Waking Up During Surgery Not Uncommon
Waking up during surgery sounds like an irrational fear, but the scary part is it’s not that uncommon. In fact, experts estimate that it happens to one out of every 1,000 patients who have an operation—so often that it has a name: anesthesia awareness. Yikes. But before you swear off medical care forever, know that Boston researchers are getting closer to lowering that statistic.
A team of researchers from Boston University, MIT, and Massachusetts General Hospital have, for the first time, mapped the specific electrical brain activity that goes on when a patient loses and regains consciousness under anesthesia. The researchers observed the EEGs (short for electroencephalography, a measure of brain activity) of volunteers given general anesthesia and measured their brain signals as dosages were increased and decreased. What they found was surprising. The brain activity did not drop off when patients lost consciousness, as conventional wisdom previously suggested—instead, a new set of brain rhythms emerged. A report from Boston University quotes the paper’s co-author Nancy Kopell, a professor at the university and head of the Center for Computational Neuroscience and Neural Technology:
“One reason why there’s a loss of consciousness is that there’s a change in the flow of signals within the brain,” says Kopell. She and ShiNung Ching, a postdoctoral associate, created computer models showing that the anesthetic leads to abnormal synchrony among brain regions, which impedes normal processing; they think the inability of regions to signal one another in normal ways is a critical reason for the loss of consciousness.

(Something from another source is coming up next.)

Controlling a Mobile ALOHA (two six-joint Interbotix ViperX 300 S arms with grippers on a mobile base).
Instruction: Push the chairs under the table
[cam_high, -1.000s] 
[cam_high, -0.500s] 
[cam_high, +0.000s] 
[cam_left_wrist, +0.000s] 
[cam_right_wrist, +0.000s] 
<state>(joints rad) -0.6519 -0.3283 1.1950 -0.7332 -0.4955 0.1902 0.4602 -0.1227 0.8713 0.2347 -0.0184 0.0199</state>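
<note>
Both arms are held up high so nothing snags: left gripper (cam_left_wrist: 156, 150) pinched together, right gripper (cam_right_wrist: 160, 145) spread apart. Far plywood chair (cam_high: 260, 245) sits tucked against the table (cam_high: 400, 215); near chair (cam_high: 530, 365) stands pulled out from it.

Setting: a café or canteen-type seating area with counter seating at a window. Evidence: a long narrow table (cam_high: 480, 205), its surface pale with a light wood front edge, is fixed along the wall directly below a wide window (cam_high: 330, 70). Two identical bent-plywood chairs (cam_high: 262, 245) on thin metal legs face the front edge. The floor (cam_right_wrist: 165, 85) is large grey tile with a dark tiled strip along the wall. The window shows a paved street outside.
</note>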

The researchers also discovered specific sets of EEG signals for deep anesthesia, as opposed to entering or emerging from unconsciousness.

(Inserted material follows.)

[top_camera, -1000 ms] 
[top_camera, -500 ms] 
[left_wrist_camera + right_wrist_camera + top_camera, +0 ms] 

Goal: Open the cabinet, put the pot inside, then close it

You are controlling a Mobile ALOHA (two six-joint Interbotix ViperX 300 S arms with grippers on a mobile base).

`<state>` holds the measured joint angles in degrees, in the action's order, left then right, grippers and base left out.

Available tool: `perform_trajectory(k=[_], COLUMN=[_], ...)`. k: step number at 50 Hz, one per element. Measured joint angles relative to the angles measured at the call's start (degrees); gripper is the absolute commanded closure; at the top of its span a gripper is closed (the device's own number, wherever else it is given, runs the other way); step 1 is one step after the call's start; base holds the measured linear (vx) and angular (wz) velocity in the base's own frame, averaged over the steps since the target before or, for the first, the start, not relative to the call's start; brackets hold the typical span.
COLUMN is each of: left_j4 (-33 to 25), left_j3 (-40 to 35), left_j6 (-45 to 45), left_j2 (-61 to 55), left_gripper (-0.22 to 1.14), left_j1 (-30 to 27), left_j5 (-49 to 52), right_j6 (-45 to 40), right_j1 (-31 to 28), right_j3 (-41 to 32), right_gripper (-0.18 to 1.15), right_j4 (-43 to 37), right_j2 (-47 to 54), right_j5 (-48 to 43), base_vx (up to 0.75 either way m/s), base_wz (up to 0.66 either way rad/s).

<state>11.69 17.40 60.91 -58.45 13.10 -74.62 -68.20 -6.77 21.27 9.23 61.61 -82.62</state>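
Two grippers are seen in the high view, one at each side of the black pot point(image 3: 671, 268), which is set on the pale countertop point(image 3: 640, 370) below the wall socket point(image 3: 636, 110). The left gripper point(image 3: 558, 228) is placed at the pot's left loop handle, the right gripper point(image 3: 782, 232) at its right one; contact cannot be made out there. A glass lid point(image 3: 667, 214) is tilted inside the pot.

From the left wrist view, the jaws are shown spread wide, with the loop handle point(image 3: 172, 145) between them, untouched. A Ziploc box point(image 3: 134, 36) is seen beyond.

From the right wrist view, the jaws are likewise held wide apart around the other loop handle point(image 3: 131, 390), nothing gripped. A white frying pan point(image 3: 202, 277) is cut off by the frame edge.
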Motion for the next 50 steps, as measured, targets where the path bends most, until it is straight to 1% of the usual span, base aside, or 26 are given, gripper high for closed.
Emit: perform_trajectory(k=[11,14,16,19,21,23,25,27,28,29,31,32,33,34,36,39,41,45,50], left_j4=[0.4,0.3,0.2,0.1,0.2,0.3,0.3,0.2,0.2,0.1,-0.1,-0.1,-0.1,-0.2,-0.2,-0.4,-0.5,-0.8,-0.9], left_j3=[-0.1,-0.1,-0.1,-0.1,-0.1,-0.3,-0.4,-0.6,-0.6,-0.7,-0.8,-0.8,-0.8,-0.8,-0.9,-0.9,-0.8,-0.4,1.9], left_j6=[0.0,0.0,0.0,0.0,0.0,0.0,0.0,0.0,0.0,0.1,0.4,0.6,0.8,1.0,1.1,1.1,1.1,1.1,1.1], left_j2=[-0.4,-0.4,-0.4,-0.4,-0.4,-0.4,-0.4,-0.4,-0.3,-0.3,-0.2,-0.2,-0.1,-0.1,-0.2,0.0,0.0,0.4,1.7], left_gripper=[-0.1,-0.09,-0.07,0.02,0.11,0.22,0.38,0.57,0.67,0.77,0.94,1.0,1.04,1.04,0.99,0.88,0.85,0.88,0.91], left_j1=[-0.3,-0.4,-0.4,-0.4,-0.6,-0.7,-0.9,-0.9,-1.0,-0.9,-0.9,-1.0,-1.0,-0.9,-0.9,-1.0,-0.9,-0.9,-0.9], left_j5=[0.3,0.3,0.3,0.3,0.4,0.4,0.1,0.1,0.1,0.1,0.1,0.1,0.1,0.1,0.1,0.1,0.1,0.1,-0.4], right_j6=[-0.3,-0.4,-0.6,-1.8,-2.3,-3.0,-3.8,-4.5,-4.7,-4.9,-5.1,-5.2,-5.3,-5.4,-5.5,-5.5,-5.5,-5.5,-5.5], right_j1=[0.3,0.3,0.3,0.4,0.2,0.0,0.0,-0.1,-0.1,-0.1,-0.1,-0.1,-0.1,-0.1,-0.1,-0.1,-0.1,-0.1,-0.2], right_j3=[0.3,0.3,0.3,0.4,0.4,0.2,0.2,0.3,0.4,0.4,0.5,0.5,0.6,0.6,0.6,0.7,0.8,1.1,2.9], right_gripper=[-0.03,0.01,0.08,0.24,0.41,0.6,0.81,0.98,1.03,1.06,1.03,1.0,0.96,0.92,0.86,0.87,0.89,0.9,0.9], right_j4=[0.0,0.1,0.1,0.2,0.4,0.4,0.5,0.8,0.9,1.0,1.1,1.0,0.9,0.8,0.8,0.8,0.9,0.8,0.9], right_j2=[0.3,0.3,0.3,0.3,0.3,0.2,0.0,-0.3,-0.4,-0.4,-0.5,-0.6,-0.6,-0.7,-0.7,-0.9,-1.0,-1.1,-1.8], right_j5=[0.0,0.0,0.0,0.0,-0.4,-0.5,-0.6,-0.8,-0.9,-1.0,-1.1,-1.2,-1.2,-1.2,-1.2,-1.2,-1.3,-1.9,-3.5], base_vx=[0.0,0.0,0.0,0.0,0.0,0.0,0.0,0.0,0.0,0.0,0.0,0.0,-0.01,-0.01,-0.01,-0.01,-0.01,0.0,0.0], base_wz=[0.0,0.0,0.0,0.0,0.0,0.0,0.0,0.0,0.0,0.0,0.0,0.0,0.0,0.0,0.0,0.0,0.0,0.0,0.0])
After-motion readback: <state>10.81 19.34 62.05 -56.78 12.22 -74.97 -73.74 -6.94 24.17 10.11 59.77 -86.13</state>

What these results, which were published in the online journal PNAS, mean for the average person is that it’s becoming far easier for doctors to determine when a patient is fully unconscious under anesthesia and when they’re close to waking up. So much so that MGH’s Patrick Purdon, who served as the study’s lead author, is working to build a sensor that will alert doctors to when their patients are close to regaining consciousness so that it won’t happen in the middle of surgery, an experience that, in addition to being physically painful, can leave patients psychologically scarred. The BU report quotes Purdon:
“We are hoping that soon we’ll have the problem solved and anesthesia awareness will be a thing of the past,” he says.